China stocks plunge 6% as rout continues
The Shanghai Composite Index sank 6.4 percent to 2,749.79, marking its lowest close since December 2014, while the Shenzhen Component Index slumped 7 percent to close at 9,483.55.
Chinese shares plunged more than 6 percent to 14-month lows on Tuesday after oil prices dropped again, reviving concerns about global growth and prompting a selloff in the world’s equity markets. Chinese stocks have now lost 22 percent on the year as fears that the global economy is slowing permeate their markets, reports The Wall Street Journal.
China’s central bank said today it was injecting 440 billion yuan ($67 billion) into the money market, seeking to ease tight liquidity ahead of the Lunar New Year holiday when demand for funds surges.
The Shanghai Composite’s 47% rout since June has been accompanied by an economy losing momentum, similar to the global financial crisis, when the gauge lost more than two- thirds of its value from peak to trough over the course of a year.

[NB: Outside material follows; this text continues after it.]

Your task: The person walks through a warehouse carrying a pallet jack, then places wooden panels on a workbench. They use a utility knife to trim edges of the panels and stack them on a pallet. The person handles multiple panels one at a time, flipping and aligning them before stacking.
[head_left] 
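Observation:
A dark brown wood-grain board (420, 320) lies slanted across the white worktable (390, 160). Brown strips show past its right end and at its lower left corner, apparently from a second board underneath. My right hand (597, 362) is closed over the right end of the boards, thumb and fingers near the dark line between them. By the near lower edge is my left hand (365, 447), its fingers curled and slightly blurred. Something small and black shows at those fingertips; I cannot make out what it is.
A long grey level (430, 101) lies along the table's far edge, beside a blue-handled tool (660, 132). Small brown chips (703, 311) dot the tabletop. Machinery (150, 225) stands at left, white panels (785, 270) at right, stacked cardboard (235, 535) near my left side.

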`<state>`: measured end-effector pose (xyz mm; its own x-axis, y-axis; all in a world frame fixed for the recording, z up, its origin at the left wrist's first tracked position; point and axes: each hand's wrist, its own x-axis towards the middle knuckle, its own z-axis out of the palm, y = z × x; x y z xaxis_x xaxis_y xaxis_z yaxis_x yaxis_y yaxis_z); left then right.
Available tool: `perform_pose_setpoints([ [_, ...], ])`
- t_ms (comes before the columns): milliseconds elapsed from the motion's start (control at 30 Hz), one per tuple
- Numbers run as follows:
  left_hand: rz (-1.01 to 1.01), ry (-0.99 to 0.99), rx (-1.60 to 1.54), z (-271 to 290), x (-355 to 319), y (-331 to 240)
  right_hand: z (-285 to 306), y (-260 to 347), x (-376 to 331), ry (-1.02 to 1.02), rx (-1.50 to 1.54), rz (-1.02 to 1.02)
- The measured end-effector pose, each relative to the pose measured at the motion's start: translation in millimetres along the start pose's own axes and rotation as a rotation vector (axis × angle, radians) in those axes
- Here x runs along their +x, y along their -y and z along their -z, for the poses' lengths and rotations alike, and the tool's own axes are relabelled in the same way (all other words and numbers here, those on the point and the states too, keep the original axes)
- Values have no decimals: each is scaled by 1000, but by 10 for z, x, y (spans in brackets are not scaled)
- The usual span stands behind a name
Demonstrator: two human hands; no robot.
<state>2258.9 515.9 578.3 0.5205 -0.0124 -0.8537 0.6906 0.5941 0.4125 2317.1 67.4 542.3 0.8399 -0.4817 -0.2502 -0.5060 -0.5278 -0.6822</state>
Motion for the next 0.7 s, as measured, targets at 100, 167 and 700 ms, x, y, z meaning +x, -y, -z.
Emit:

However, investors in China were nearly all panic in the shift of government policies and economic fundamentals, said by Chen Yong, market strategist for Lianxun Securities. “It’s been a bubble since it began last summer”, he said.

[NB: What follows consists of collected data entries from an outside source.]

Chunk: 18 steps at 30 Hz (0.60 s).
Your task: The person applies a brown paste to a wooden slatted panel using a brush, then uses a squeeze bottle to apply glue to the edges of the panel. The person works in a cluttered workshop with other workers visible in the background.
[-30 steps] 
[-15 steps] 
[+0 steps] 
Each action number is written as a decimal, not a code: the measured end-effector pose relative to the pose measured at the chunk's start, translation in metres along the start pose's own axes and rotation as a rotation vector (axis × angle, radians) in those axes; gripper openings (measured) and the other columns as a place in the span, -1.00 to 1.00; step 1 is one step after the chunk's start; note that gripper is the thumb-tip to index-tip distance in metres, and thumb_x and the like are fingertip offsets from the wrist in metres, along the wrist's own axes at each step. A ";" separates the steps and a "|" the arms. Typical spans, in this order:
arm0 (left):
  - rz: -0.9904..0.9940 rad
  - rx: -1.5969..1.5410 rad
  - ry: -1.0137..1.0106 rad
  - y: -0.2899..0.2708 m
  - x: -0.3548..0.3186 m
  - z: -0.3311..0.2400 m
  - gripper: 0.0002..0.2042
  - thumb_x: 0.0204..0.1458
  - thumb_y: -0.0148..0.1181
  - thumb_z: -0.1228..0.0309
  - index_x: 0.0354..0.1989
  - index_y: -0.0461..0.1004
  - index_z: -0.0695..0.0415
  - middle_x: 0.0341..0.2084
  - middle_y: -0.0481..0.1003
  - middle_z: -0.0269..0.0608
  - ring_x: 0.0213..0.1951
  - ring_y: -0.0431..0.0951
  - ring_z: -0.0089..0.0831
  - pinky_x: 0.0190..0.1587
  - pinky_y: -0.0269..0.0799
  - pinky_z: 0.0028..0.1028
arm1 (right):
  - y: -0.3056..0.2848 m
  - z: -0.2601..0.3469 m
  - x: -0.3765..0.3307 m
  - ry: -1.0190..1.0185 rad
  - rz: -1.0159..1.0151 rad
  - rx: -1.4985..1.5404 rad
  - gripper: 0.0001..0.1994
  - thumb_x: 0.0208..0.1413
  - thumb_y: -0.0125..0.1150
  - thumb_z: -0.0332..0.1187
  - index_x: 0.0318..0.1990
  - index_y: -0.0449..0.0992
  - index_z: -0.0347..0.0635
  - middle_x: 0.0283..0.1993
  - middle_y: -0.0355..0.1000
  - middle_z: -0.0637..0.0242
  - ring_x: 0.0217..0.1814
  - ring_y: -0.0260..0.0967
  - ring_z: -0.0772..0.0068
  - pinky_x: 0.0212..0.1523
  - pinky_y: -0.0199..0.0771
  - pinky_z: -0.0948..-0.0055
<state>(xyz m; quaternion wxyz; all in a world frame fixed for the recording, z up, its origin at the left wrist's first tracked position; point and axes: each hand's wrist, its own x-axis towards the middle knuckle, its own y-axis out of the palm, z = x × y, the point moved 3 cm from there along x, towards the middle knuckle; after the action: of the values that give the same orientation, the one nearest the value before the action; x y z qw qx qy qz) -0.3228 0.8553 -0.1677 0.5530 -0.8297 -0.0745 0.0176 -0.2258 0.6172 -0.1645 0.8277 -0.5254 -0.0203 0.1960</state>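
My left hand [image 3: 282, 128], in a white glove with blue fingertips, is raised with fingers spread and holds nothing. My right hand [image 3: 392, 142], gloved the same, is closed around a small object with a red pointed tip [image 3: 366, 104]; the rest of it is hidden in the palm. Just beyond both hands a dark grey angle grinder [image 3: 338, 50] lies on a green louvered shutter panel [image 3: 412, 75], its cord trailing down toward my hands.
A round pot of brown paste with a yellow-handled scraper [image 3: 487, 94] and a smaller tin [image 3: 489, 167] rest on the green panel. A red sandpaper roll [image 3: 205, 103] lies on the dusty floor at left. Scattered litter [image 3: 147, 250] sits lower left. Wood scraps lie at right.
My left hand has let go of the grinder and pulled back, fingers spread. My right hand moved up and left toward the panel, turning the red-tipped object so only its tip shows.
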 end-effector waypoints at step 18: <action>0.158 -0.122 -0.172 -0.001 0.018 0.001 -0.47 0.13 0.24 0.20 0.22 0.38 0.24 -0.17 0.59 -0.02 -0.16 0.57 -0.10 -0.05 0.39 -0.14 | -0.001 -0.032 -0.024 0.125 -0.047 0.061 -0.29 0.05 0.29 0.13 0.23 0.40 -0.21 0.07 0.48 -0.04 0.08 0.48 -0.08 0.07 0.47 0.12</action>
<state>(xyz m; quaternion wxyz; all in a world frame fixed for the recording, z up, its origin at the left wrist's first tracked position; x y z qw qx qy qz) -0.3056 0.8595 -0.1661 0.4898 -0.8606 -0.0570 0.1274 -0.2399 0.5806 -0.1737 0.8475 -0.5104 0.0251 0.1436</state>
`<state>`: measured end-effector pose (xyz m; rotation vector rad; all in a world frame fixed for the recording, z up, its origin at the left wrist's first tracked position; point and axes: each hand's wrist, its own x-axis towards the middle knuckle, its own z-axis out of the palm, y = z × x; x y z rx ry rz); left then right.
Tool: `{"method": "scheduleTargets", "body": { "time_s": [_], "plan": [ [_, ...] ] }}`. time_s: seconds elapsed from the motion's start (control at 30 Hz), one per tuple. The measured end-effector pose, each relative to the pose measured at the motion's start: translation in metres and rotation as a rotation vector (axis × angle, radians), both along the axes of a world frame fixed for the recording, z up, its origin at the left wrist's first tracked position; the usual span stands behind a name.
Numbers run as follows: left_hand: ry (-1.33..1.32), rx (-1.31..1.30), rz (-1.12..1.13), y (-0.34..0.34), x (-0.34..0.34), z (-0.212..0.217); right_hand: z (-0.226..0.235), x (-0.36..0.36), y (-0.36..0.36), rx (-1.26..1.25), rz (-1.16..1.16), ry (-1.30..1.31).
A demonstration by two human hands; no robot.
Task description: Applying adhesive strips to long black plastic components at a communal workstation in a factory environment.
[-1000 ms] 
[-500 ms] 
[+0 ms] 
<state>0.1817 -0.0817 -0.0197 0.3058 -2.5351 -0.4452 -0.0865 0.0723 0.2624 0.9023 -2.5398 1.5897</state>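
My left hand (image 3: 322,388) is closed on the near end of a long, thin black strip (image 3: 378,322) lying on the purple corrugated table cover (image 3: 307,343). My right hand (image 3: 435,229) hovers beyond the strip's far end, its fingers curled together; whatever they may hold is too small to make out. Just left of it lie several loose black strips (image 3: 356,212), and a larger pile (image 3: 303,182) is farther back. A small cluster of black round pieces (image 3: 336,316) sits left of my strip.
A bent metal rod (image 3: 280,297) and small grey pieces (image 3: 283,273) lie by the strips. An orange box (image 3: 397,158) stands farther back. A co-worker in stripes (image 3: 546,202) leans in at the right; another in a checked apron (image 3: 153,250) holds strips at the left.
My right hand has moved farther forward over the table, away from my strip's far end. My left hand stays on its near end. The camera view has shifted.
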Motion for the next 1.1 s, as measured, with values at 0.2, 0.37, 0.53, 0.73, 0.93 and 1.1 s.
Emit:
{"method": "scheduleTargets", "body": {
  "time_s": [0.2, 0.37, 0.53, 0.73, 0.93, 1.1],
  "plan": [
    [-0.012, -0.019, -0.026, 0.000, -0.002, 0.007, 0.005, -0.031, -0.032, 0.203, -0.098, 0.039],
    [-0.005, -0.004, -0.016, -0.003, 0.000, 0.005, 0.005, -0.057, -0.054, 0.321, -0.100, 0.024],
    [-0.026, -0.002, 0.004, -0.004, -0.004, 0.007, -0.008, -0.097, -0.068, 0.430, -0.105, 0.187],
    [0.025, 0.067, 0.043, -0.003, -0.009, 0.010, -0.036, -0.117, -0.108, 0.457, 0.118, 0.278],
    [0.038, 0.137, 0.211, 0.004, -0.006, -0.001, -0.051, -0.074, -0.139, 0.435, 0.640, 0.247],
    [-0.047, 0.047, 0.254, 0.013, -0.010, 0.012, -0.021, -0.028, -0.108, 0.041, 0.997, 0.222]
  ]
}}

Dong and Li said they believe that after Tuesday’s loss, the Chinese stock markets have probably hit rock bottom, and are likely to slowly rebound.
The rand was up 1% at R16.36/$, after briefly scaling R16.35/$ – its strongest level since January 8 as traders and analysts factored in an interest rate hike when the South African Reserve Bank’s monetary policy committee concludes its meeting on Thursday.
“The volatility [in oil] is not helping restore confidence back in the market”, said Robert Levine, head of Asian sales and trading at brokerage CLSA, according to MarketWatch.
The renewed decline in oil prices weighed on US stocks which closed sharply lower on Monday.
Spot yuan was at 6.5802 on Wednesday, a little firmer than Tuesday’s close, while offshore it was 6.6088, a 0.4 percent discount to the onshore rate.
The China sell-off came despite the central bank flooding the market with cash to avert any possibility of shortages as short-term borrowings pick up ahead of the Chinese New Year holidays from February 8.
Major markets are deep in negative territory so far this year.
China’s central bank has jolted global financial markets twice in six months by allowing sharp, sudden slides in the currency, only to step in aggressively to stabilise it. China’s three state-owned petroleum giants rank among the largest companies here by capitalization behind state banks, giving them a good deal of sway over the market.